Task directions: Print the data verbatim. Leave every image out.

== Segment start ==

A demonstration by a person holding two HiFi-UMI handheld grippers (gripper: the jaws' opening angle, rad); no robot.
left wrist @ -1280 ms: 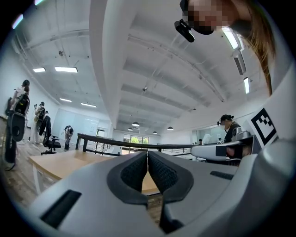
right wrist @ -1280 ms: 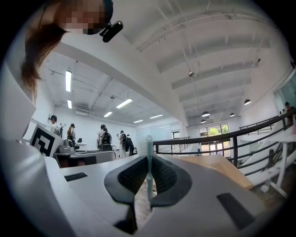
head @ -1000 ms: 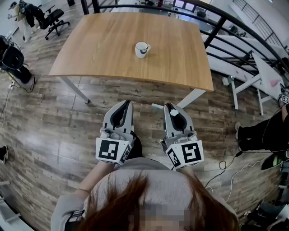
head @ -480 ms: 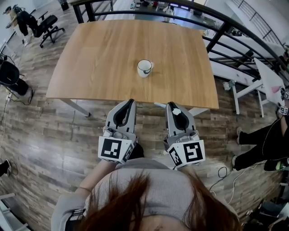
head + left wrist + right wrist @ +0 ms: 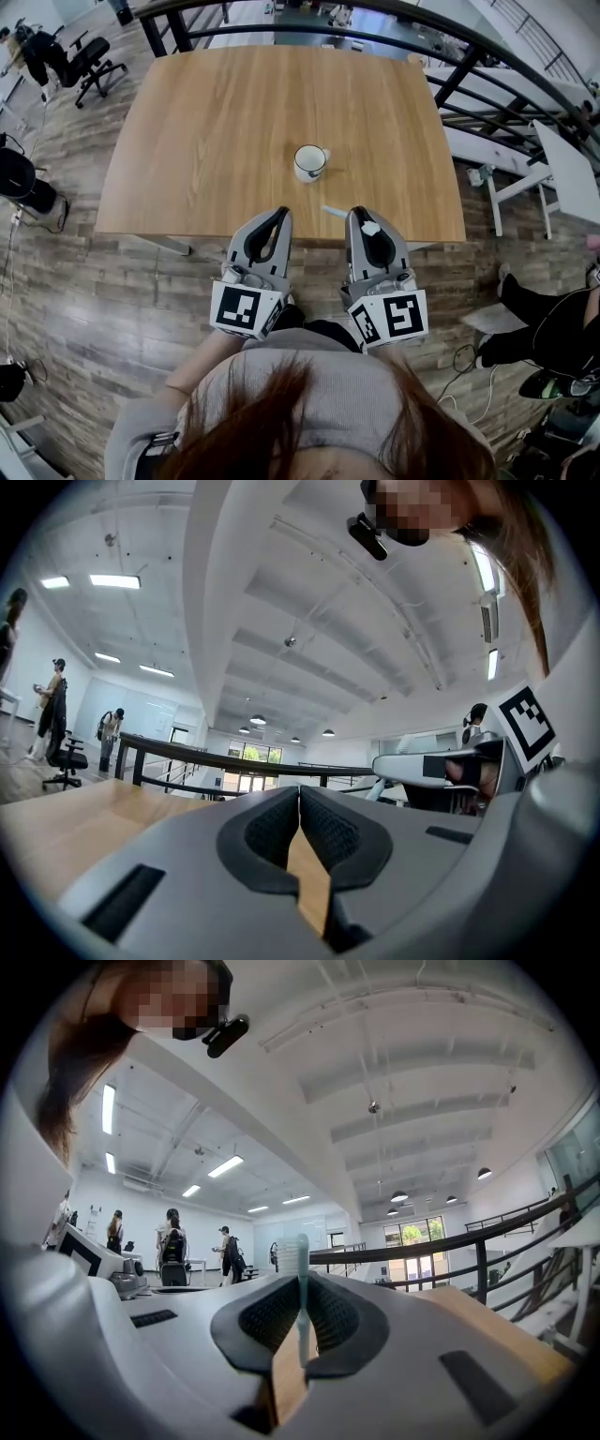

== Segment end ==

Expected output:
A demonstration by a person holding two HiFi-UMI handheld grippers (gripper: the jaws' opening angle, rad); no robot.
left wrist @ -1280 ms: 
right wrist @ -1280 ms: 
head @ -1000 ms: 
head @ -480 ms: 
head + left wrist + right wrist @ +0 ms: 

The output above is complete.